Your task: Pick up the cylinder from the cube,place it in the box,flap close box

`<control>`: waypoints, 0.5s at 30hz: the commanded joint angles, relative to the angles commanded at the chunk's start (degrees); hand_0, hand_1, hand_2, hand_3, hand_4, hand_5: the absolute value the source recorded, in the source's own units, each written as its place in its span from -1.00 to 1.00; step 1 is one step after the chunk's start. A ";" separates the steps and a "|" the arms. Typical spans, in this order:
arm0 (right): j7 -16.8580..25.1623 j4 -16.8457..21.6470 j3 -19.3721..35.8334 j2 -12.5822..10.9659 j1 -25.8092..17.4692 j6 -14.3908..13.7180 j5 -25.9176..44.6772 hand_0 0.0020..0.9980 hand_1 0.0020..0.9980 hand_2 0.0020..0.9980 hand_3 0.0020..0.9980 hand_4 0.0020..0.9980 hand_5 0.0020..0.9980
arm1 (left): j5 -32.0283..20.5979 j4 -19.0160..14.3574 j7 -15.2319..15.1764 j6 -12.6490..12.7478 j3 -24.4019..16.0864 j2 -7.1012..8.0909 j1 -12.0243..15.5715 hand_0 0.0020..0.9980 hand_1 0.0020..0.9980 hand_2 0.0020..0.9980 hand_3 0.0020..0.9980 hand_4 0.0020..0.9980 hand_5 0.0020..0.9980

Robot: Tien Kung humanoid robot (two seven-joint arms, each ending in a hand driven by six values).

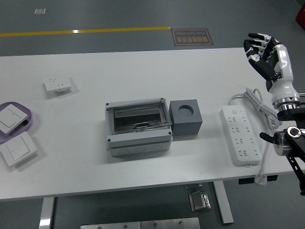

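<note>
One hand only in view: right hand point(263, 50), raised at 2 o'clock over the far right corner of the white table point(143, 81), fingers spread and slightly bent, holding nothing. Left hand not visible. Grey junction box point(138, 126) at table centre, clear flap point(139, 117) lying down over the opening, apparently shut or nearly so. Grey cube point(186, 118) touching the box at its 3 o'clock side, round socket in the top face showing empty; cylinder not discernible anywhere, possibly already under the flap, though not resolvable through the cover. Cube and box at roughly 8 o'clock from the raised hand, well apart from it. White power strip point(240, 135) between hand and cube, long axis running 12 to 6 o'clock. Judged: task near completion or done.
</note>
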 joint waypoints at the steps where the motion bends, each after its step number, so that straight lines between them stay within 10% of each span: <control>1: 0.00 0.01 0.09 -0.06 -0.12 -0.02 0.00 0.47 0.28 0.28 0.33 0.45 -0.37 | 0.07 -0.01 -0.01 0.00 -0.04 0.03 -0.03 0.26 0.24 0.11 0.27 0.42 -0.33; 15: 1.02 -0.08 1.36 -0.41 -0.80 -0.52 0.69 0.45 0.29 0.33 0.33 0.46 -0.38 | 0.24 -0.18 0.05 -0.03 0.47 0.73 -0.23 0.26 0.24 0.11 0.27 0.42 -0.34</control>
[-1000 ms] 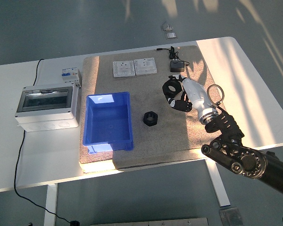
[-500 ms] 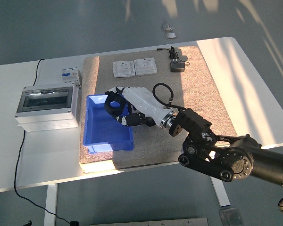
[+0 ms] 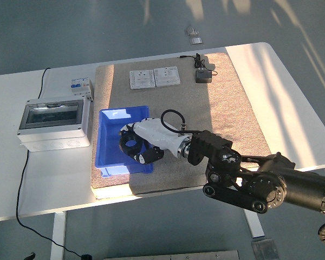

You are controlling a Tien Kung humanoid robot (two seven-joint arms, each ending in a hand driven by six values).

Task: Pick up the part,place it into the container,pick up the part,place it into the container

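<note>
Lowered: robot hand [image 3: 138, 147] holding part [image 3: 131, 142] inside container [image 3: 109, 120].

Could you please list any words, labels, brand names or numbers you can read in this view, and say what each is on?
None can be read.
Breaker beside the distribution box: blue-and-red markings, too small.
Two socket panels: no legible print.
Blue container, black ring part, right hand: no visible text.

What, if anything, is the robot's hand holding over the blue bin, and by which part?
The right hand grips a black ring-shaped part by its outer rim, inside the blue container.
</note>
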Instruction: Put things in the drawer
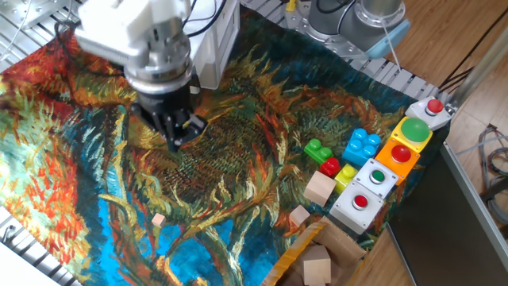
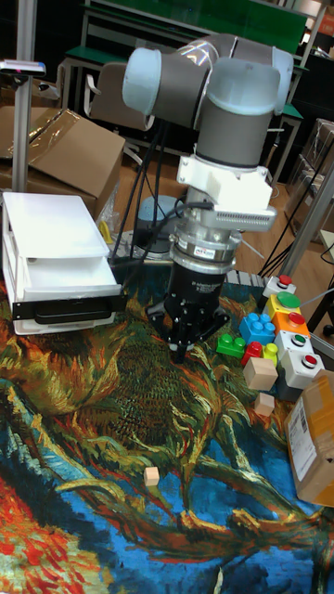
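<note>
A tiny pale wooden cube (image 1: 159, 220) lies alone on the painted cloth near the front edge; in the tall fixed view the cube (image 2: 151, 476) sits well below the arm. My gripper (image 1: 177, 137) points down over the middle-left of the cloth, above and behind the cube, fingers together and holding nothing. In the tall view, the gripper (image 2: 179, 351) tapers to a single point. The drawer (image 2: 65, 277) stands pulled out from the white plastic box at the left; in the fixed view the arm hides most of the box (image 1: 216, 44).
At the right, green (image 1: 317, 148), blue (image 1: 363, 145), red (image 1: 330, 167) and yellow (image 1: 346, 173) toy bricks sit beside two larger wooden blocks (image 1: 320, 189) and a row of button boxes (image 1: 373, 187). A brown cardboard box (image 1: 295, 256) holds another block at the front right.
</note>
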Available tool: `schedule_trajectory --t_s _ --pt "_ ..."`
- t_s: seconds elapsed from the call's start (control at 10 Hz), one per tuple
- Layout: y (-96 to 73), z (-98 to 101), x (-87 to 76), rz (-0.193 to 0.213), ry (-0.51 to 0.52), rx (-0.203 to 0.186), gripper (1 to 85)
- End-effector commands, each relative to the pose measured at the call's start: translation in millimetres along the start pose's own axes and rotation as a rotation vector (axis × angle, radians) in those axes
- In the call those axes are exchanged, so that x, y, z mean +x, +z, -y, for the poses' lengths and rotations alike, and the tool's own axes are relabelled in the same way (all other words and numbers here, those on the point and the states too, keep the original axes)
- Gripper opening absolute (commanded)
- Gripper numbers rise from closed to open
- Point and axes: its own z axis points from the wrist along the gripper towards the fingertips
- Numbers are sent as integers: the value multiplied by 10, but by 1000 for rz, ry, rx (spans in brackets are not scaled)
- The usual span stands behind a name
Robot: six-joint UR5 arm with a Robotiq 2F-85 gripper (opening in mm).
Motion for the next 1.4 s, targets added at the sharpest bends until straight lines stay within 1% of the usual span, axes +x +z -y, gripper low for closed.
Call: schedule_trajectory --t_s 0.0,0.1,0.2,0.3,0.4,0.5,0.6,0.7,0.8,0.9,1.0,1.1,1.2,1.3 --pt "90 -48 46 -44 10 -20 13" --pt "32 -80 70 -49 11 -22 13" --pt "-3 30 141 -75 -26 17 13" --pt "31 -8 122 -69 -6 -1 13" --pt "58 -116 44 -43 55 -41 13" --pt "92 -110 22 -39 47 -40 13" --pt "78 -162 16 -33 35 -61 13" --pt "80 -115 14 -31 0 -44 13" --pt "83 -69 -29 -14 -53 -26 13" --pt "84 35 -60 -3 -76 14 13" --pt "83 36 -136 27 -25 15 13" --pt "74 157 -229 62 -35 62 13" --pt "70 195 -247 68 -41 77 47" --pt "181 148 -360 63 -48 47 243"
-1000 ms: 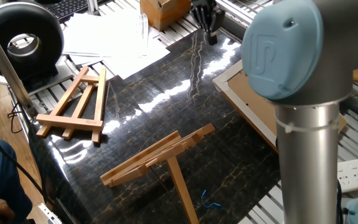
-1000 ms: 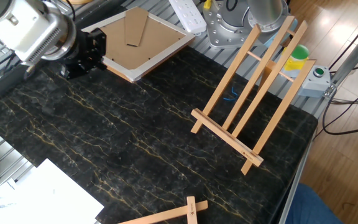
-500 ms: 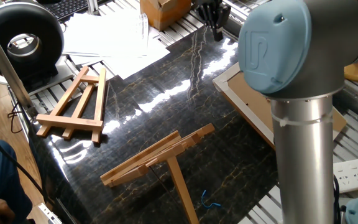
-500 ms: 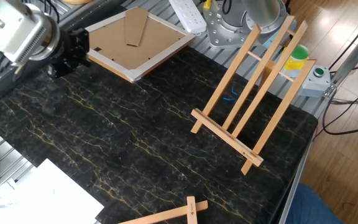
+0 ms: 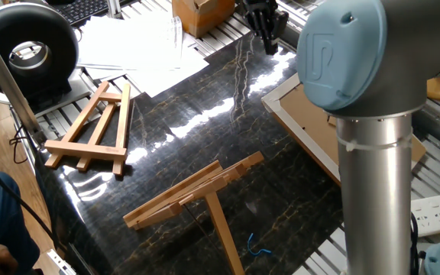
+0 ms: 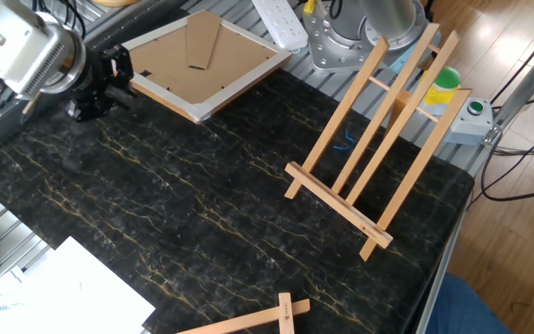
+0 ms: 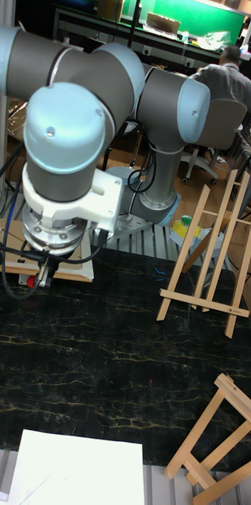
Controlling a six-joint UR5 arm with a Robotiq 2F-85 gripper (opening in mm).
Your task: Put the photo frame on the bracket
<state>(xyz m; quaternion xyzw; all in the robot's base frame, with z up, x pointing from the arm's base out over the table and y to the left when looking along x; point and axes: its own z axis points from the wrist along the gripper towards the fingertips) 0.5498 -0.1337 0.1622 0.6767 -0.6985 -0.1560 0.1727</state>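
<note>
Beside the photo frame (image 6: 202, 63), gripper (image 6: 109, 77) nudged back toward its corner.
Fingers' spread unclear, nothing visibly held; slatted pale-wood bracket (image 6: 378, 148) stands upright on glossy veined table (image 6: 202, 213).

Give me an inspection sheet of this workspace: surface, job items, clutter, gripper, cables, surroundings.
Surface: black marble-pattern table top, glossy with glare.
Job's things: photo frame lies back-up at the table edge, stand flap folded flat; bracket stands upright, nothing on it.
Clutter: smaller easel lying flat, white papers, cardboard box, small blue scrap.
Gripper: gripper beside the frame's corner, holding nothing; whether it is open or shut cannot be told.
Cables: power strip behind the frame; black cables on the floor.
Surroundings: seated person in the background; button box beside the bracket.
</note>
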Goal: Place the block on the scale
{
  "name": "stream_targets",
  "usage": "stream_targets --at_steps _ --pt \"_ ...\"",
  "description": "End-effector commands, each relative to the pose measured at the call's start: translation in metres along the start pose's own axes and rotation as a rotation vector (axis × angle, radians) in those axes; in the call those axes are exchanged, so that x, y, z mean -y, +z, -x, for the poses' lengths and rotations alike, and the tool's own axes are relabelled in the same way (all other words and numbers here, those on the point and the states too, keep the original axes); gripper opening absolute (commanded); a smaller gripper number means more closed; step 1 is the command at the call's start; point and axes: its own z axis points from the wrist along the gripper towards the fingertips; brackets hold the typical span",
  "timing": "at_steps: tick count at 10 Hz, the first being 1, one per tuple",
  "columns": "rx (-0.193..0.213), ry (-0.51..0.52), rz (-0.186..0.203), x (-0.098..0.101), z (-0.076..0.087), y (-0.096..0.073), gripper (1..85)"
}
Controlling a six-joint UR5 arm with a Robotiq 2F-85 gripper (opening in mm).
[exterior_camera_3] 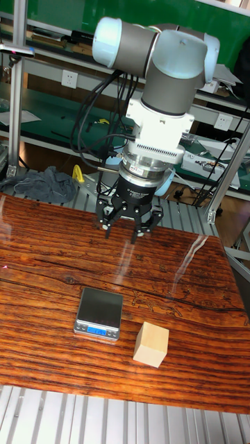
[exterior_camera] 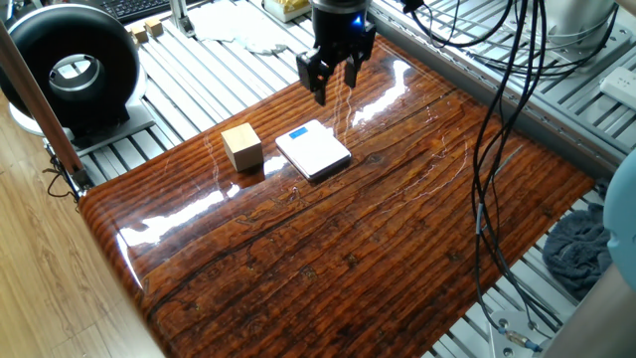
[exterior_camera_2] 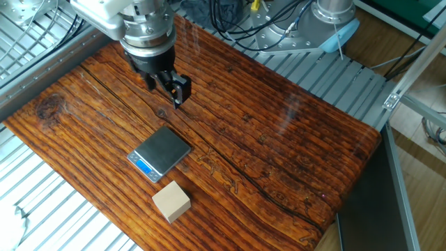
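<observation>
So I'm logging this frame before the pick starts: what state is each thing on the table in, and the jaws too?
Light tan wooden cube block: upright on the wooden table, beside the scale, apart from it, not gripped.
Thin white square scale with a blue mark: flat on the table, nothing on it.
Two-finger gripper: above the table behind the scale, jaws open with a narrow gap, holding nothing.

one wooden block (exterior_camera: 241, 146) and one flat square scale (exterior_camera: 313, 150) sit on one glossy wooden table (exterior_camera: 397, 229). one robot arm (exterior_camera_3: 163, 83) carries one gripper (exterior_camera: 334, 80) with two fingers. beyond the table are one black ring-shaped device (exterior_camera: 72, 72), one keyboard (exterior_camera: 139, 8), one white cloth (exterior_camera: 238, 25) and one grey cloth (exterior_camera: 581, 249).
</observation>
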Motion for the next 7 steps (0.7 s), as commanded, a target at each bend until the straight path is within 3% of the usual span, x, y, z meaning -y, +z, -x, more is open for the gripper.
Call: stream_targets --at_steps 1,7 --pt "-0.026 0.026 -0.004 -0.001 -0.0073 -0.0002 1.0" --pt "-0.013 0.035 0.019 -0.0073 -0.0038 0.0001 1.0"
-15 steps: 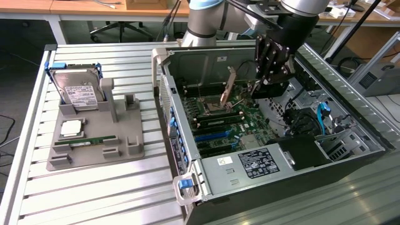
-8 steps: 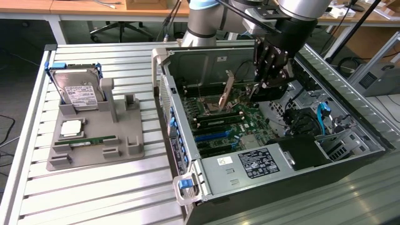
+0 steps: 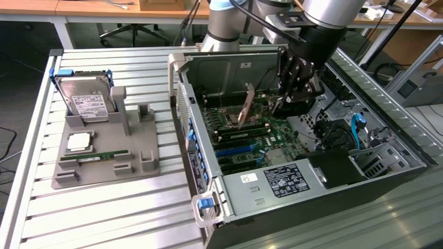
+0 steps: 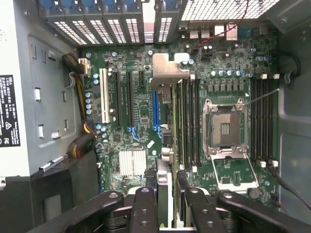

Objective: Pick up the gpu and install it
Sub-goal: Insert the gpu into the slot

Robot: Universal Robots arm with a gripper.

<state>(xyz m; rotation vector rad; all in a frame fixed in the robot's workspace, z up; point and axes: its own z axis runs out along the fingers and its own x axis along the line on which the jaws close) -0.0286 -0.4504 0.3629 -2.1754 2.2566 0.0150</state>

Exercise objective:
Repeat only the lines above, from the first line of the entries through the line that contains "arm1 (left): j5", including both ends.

Task output:
Your task: Pick up the cylinder from the cube,place it in the box,flap close box

`<control>`: waypoints, 0.5s at 30hz: the commanded joint angles, relative to the angles commanded at the chunk's start (degrees); hand_0, hand_1, hand_2, hand_3, hand_4, hand_5: the absolute value the source recorded, in the source's own units, each written as its place in its span from -1.00 to 1.00; step 1 is one step after the chunk's start. A ";" separates the steps and a "|" the arms. Typical spans, in this order:
arm0 (right): j7 -16.8580..25.1623 j4 -16.8457..21.6470 j3 -19.3721..35.8334 j2 -12.5822..10.9659 j1 -25.8092..17.4692 j6 -14.3908..13.7180 j5 -25.9176..44.6772 hand_0 0.0020..0.9980 hand_1 0.0020..0.9980 hand_2 0.0020..0.9980 hand_3 0.0020..0.9980 hand_4 0.0020..0.9980 hand_5 0.0020..0.9980
arm1 (left): j5 -32.0283..20.5979 j4 -19.0160..14.3574 j7 -15.2319..15.1764 j6 -12.6490..12.7478 j3 -24.4019..16.0864 j2 -7.1012..8.0909 j1 -12.0243..15.5715 hand_0 0.0020..0.9980 hand_1 0.0020..0.9980 hand_2 0.0020..0.9980 hand_3 0.0020..0.9980 hand_4 0.0020..0.9980 hand_5 0.0020..0.9980

The exercise calls for nothing more.